The signal for a meeting tolled out, shattering his calm and he sighed. He'd been expecting and dreading the meeting. The post-plague calm had to be shattered by something. Goronth snorted.
"Let us take to the skies, mine." Goronth nuzzled at R'dak's unmoving form.
"Should we wait for S'jeeq and Zenith, though?" R'dak mindspoke wistfully. He knew that S'jeeq would do something to enrage the Weyrleader if he was allowed to go by himself. Goronth snorted in amusement.
"The boy and Zenith will be fine. They are our mates, not our hatchlings," the large dragon chided gently. R'dak sighed again. He knew he had a habit of coddling S'jeeq, but he couldn't help it. He just worried that his impetuous, loud mouthed lover would one day annoy the people in charge more then they presumed him worth.

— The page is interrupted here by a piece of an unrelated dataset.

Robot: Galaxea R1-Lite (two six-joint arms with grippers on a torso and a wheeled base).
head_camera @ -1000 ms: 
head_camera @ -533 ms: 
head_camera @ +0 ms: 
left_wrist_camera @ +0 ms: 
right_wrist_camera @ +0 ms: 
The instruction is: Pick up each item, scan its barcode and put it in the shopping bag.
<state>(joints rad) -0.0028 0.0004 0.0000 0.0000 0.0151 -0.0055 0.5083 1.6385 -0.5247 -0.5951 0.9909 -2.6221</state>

He need not have fretted though, as a familiar pale green streak shot past, and S'jeeq's high pitched voice echoed annoyingly.
"Hey hey, you slow lumps will be executed by our wise leader if you don't start moving." S'jeeq grinned, smiling viciously. If there was one thing that got the smaller man's blood up, other than being right or sex, it was flying. He exulted in the feel of the air, and was all too fond of death defying drops that set R'dak's heart aching.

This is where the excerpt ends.